* _EXERCISE_: The entries below hold a line with "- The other" and a line with "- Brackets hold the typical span". Return those lines and all that lie between them, exactly and only.
========================================
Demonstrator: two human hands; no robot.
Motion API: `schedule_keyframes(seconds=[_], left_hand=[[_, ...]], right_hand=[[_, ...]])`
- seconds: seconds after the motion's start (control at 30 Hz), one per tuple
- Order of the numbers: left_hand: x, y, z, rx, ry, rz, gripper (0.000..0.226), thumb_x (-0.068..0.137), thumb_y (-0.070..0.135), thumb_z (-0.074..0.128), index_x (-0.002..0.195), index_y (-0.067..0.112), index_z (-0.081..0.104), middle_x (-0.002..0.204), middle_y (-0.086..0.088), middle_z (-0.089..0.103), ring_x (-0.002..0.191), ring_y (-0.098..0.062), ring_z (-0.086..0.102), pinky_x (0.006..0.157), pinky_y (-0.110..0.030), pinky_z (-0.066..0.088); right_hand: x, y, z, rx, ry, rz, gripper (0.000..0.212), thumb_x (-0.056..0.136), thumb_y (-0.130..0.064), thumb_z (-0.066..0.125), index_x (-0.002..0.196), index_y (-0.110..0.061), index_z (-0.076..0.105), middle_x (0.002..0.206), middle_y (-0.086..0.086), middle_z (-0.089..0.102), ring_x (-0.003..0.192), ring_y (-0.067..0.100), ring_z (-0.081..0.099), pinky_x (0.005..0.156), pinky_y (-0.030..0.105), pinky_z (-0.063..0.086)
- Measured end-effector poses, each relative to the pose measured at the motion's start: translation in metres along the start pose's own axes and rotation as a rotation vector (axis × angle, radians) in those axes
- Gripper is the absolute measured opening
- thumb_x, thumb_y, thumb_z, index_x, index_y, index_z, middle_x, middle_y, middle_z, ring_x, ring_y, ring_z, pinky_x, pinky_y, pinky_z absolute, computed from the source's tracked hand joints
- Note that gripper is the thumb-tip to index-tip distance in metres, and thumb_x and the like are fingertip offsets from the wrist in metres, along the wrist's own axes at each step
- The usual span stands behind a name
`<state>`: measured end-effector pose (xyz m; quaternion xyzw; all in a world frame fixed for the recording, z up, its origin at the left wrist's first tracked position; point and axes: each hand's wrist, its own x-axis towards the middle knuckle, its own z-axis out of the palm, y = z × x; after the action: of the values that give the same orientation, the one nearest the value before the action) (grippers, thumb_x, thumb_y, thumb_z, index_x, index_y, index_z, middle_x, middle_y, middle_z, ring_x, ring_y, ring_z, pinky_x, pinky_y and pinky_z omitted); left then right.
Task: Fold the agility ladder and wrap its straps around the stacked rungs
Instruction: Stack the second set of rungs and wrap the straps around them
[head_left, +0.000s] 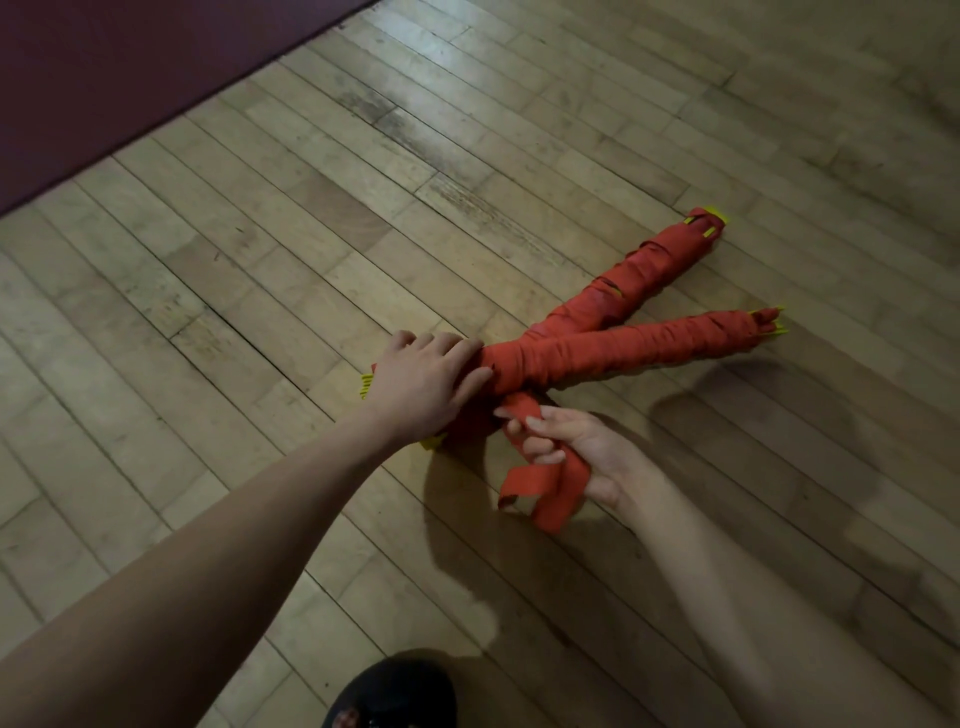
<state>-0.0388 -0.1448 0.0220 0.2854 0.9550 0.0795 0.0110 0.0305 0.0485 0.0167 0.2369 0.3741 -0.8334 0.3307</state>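
Note:
Two bundles of yellow rungs wrapped in red strap lie crossed on the wooden floor. The nearer bundle lies on top, its yellow tips at the right. The farther bundle runs up to the right. My left hand rests flat on the left end of the bundles, fingers straight, with yellow rung ends showing beside it. My right hand grips the loose red strap just below the crossing; the strap's free end curls under the palm.
Pale wooden floorboards spread all round. A dark maroon mat covers the upper left corner. A dark shoe shows at the bottom edge, close below my arms.

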Motion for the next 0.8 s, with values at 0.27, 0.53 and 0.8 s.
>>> schedule_keyframes(seconds=[0.27,0.53,0.8], left_hand=[[-0.029,0.022,0.013,0.074,0.145,0.051,0.044,0.095,0.037,0.034,0.119,0.011,0.062,0.11,-0.021,0.066,0.089,-0.034,0.067,0.083,-0.041,0.05],[-0.038,0.039,0.014,0.023,0.03,0.009,0.037,0.089,0.042,0.047,0.121,0.022,0.047,0.108,-0.016,0.064,0.092,-0.034,0.063,0.088,-0.043,0.045],[-0.007,0.038,0.002,0.039,0.197,0.14,0.049,0.085,0.044,0.052,0.119,0.009,0.053,0.089,-0.01,0.058,0.079,-0.031,0.055,0.075,-0.039,0.029]], right_hand=[[-0.008,-0.001,-0.011,-0.181,0.101,0.016,0.047,0.091,-0.042,0.049,0.106,0.001,0.058,0.064,0.001,0.051,0.034,0.002,0.032,0.031,0.013,0.023],[-0.007,0.008,-0.005,-0.279,0.332,-0.027,0.054,0.096,-0.045,0.045,0.091,0.006,0.061,0.054,0.003,0.049,0.034,0.004,0.032,0.032,0.015,0.021],[0.003,-0.001,-0.007,-0.192,0.467,-0.248,0.037,0.096,-0.032,0.053,0.081,0.001,0.061,0.045,-0.004,0.044,0.031,0.004,0.028,0.032,0.015,0.017]])
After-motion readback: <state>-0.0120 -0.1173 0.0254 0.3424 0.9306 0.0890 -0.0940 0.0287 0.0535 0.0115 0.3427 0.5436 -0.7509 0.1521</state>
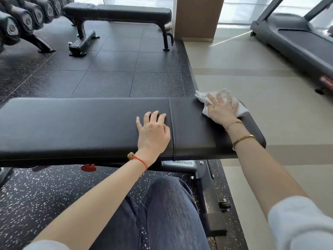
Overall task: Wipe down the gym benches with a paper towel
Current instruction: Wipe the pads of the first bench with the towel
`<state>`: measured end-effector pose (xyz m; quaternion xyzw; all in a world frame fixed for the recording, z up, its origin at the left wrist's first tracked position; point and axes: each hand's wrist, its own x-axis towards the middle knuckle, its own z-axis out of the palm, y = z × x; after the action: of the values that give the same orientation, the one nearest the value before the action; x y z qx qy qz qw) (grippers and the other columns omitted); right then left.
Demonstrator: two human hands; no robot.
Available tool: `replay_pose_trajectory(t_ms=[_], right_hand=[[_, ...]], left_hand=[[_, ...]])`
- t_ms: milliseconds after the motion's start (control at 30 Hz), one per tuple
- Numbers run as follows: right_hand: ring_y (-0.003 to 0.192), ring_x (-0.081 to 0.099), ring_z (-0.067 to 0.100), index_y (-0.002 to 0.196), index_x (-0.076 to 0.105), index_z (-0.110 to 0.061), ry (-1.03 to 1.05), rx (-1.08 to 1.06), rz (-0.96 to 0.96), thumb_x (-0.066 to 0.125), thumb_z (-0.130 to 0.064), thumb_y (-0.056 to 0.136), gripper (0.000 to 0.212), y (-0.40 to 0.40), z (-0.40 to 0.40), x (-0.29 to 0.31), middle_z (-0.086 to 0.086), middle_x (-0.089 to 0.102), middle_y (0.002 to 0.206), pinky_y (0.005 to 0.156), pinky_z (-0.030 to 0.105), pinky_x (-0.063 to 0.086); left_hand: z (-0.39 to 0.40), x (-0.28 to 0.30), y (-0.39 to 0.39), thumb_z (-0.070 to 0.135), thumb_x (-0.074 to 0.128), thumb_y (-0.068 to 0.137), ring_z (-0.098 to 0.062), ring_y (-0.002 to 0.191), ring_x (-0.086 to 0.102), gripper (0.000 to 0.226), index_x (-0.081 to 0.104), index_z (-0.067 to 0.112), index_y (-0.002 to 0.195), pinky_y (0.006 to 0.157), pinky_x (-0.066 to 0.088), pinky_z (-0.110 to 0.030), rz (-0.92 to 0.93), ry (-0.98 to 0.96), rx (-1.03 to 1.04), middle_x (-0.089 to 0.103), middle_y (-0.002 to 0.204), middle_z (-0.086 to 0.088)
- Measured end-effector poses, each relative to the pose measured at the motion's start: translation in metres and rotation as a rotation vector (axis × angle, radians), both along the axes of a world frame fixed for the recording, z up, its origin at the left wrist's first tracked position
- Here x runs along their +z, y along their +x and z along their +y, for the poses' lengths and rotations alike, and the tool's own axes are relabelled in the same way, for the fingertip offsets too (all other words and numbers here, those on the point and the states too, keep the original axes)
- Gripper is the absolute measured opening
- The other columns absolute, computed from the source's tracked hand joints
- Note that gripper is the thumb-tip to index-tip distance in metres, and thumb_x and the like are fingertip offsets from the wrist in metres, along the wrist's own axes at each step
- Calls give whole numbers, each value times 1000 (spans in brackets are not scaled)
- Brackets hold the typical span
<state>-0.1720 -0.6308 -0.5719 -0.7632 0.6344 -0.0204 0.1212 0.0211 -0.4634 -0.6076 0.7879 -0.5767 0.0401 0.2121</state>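
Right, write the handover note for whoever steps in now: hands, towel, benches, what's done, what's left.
Right hand: flat, pressing the paper towel on the far right end of the near bench.
Left hand: open, resting on the near bench beside the seam, holding nothing.
Done: cannot tell how much of the pad has been wiped.
Left: the rest of the near bench, then the far bench by the dumbbell rack.

"nautilus" on bench frame (182, 165)

Bright window daylight from behind; wide-angle edge distortion; sharp.
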Motion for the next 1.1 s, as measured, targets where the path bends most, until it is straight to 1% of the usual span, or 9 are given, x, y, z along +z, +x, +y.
replay_pose_trajectory(t_ms=[100, 233, 400, 567, 667, 733, 900, 967, 1100], right_hand=[[150, -6, 37, 152, 12, -48, -4, 137, 2, 24, -42, 102, 52, 1, 16, -3, -7, 5, 166, 118, 58, -9], [151, 2, 32, 151, 15, -50, -123, 243, -9, 26, -38, 103, 51, -27, 49, -15, -7, 9, 165, 118, 54, -5], [151, 0, 32, 152, 17, -48, -94, 36, 3, 26, -38, 102, 51, -60, 28, -11, -4, 10, 165, 120, 53, -2], [150, 3, 37, 152, 21, -43, -21, -31, -16, 23, -44, 103, 50, -18, -17, 1, -4, 12, 165, 119, 56, -3], [148, 8, 38, 152, 20, -41, -34, 68, 26, 21, -43, 102, 50, 17, -11, 2, -6, 19, 161, 117, 58, 3], [148, 9, 37, 153, 18, -41, -71, 164, 24, 24, -41, 103, 51, 28, 11, -1, -8, 17, 162, 118, 58, 2], [151, 1, 29, 152, 13, -48, -142, 372, -25, 27, -40, 103, 52, 6, 76, -13, -12, 12, 164, 121, 53, -3], [151, 1, 25, 152, 14, -49, -170, 353, -15, 27, -39, 103, 52, -21, 86, -17, -11, 13, 164, 121, 51, -1], [151, 4, 27, 152, 17, -48, -161, 145, 0, 28, -35, 103, 51, -64, 67, -12, -8, 14, 164, 120, 53, 4]], left_hand=[[0, 0, 0, 27, 43, 93, -23, 135, 38, 43, 54, 25, 134, 115, 22, -58, -5, -14, 1, 50, 142, 0], [1, -3, 4, 26, 45, 94, -23, 137, 38, 42, 54, 25, 135, 116, 21, -56, 19, -42, -7, 50, 143, 0], [2, -2, 4, 25, 45, 94, -24, 137, 37, 43, 54, 24, 136, 117, 19, -57, 21, -36, -5, 50, 144, -2], [1, 0, 2, 26, 44, 94, -24, 137, 37, 43, 53, 25, 136, 116, 21, -58, 4, -17, 6, 50, 143, -1], [1, 1, 1, 25, 46, 92, -23, 135, 40, 42, 56, 25, 133, 115, 23, -58, -4, -26, 13, 52, 141, 0], [1, 1, 1, 26, 46, 92, -23, 134, 40, 42, 57, 25, 132, 115, 23, -57, -1, -28, 16, 53, 141, 1], [2, 1, 2, 26, 47, 92, -22, 135, 40, 42, 57, 26, 132, 115, 23, -56, 5, -31, 5, 52, 141, 1], [3, 2, 3, 26, 47, 92, -22, 135, 40, 42, 57, 26, 133, 115, 22, -55, 13, -31, -3, 52, 142, 1], [4, 2, 3, 26, 47, 93, -22, 136, 39, 41, 57, 26, 133, 116, 21, -55, 27, -36, -13, 52, 142, 1]])
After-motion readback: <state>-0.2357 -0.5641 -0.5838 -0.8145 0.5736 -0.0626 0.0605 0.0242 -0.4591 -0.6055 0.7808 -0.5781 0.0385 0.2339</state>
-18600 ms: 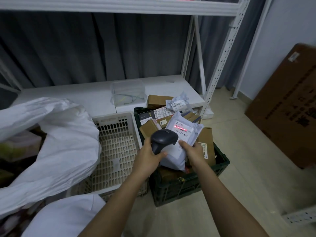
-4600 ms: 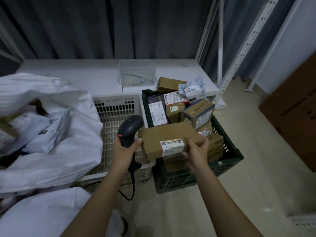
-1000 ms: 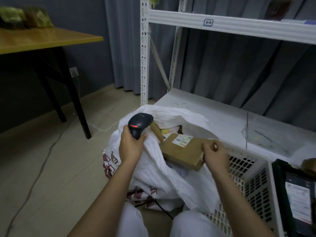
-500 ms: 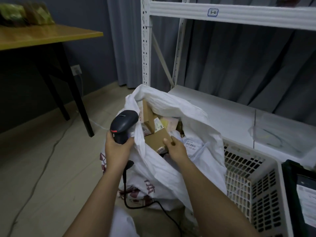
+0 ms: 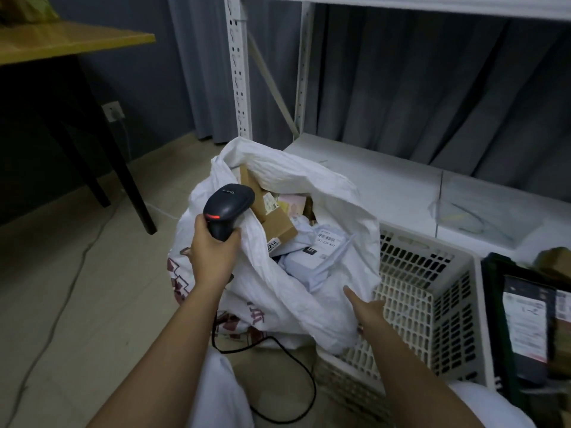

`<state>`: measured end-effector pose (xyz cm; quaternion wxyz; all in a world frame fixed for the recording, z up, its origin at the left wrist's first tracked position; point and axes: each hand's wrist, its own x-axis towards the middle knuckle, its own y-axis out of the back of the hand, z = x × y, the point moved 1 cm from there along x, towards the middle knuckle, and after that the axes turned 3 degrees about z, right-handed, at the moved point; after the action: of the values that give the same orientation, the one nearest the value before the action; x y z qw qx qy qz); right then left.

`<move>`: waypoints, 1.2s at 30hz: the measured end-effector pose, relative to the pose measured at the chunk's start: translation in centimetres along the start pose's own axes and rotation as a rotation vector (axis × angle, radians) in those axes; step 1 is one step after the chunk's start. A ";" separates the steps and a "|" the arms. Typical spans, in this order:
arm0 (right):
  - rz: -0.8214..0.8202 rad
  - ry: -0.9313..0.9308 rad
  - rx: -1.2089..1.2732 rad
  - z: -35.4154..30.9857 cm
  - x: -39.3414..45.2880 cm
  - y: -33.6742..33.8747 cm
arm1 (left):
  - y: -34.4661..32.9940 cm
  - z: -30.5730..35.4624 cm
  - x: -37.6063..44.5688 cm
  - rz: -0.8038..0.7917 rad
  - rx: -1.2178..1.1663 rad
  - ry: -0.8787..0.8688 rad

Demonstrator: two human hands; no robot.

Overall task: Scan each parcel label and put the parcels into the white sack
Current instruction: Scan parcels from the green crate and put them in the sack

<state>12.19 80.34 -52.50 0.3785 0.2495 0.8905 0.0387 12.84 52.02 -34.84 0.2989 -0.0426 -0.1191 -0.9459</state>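
1. Left hand [image 5: 211,253] is wrapped around the handle of a dark barcode scanner [image 5: 228,208], held upright at the left lip of the white sack [image 5: 324,186]. A red light shows on the scanner just above the fingers.
2. Scanner's black cable [image 5: 296,366] drops below the hand and loops over the floor [image 5: 92,304] in front of the sack.
3. Right hand [image 5: 369,310] is at the sack's right edge, thumb raised against the white fabric. Its fingers are hidden behind the folded rim, so I cannot tell whether they grasp the fabric or lie loose.
4. Sack stands open on the floor, mouth toward the camera, red print on its lower front.
5. Parcels lie inside the sack: a brown cardboard box [image 5: 278,227] tilted on its edge near the scanner, with a white label on its side; beside it a pale poly mailer [image 5: 312,261] with a printed label and a small black tag.
6. White perforated basket [image 5: 432,304] sits just right of the sack, the sack's edge draped over its corner.
7. Dark crate [image 5: 494,335] at far right holds more labelled parcels, partly cut off by the frame.
8. Behind: the low shelf [image 5: 386,180] of a white metal rack, grey curtain, and a wooden surface [image 5: 61,41] on black legs at upper left.
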 end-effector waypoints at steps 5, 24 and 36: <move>0.172 0.257 0.034 -5.1 -2.9 -1.1 | 0.5 0.1 -0.1 0.056 -0.014 0.046; -0.257 0.466 -0.198 -11.6 -13.9 7.3 | 3.4 4.0 -4.5 0.108 -0.048 -0.082; -0.263 0.768 -0.012 -11.2 -23.0 12.3 | -1.2 12.0 -12.6 -0.294 -0.085 -0.272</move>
<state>23.02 81.50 -26.31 0.0213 0.0986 0.9912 0.0855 22.61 62.95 -25.42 0.1366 -0.1647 -0.1231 -0.9690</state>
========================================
* _ANSWER TO THIS PROBLEM_:
- The other columns absolute, computed from the source's tracked hand joints
- Note that gripper is the thumb-tip to index-tip distance in metres, and thumb_x and the like are fingertip offsets from the wrist in metres, along the wrist's own axes at each step
- Calls give whole numbers, each value times 1000 (spans in brackets are not scaled)
- Brackets hold the typical span

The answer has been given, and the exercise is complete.